- [Required action]: Return all of the data exactly, with nothing left out but the pictures.

--- START ---

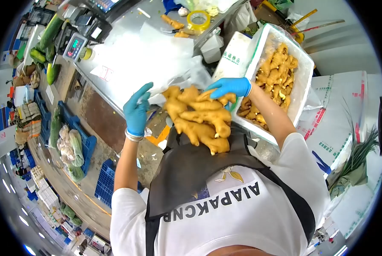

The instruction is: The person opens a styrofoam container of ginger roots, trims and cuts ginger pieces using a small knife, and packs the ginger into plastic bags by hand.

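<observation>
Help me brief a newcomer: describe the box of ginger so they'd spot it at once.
Find the metal table, then look right, just past the gloved right hand. There sits a white rectangular box. What sets it apart from the printed white panels on its right: it is open and heaped with knobbly tan ginger.

A large ginger cluster [197, 115] is just left of the foam box [303, 91], its upper right end in the grip of the blue-gloved right hand [230, 88]. Farther left of the box, the gloved left hand [137, 112] has its fingers parted near the cluster. More ginger [278, 72] lies inside the box. Left of the box's far end, a yellow tape roll [198, 27] rests on the tabletop [129, 22].
</observation>
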A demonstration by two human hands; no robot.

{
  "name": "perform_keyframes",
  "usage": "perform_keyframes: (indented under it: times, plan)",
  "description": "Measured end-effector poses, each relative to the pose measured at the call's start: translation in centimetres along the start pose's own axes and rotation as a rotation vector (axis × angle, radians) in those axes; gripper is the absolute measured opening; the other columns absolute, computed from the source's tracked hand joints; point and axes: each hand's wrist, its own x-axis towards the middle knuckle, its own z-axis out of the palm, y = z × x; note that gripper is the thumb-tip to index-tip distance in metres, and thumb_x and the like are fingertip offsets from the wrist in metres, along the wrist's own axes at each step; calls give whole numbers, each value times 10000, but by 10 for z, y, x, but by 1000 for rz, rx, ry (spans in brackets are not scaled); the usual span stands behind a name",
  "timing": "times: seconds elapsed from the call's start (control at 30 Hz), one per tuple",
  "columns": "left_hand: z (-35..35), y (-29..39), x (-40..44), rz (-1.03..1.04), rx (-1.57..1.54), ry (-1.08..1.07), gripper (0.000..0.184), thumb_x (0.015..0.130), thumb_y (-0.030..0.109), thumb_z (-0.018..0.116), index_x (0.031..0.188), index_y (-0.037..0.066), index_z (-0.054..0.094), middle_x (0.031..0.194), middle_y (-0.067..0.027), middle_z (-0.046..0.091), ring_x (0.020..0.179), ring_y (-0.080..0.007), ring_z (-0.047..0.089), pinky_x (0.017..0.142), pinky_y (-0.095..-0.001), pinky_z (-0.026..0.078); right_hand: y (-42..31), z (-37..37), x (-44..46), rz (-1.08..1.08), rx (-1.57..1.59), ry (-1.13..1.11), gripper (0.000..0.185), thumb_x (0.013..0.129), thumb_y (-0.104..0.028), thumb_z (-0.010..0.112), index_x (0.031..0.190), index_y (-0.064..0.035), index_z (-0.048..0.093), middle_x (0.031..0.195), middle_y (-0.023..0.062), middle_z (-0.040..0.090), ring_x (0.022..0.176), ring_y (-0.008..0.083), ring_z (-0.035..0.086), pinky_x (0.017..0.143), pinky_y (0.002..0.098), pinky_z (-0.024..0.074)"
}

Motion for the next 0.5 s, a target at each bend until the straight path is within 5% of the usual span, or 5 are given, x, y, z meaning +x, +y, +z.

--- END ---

- [Answer to the problem]:
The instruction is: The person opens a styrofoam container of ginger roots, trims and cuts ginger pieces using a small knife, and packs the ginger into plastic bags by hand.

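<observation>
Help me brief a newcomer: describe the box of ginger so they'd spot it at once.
Find the metal table, then look right, just past the gloved right hand. There sits a white rectangular box. What sets it apart from the printed white panels on its right: it is open and heaped with knobbly tan ginger.

A large ginger cluster [197, 115] is just left of the foam box [303, 91], its upper right end in the grip of the blue-gloved right hand [230, 88]. Farther left of the box, the gloved left hand [137, 112] has its fingers parted near the cluster. More ginger [278, 72] lies inside the box. Left of the box's far end, a yellow tape roll [198, 27] rests on the tabletop [129, 22].
</observation>
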A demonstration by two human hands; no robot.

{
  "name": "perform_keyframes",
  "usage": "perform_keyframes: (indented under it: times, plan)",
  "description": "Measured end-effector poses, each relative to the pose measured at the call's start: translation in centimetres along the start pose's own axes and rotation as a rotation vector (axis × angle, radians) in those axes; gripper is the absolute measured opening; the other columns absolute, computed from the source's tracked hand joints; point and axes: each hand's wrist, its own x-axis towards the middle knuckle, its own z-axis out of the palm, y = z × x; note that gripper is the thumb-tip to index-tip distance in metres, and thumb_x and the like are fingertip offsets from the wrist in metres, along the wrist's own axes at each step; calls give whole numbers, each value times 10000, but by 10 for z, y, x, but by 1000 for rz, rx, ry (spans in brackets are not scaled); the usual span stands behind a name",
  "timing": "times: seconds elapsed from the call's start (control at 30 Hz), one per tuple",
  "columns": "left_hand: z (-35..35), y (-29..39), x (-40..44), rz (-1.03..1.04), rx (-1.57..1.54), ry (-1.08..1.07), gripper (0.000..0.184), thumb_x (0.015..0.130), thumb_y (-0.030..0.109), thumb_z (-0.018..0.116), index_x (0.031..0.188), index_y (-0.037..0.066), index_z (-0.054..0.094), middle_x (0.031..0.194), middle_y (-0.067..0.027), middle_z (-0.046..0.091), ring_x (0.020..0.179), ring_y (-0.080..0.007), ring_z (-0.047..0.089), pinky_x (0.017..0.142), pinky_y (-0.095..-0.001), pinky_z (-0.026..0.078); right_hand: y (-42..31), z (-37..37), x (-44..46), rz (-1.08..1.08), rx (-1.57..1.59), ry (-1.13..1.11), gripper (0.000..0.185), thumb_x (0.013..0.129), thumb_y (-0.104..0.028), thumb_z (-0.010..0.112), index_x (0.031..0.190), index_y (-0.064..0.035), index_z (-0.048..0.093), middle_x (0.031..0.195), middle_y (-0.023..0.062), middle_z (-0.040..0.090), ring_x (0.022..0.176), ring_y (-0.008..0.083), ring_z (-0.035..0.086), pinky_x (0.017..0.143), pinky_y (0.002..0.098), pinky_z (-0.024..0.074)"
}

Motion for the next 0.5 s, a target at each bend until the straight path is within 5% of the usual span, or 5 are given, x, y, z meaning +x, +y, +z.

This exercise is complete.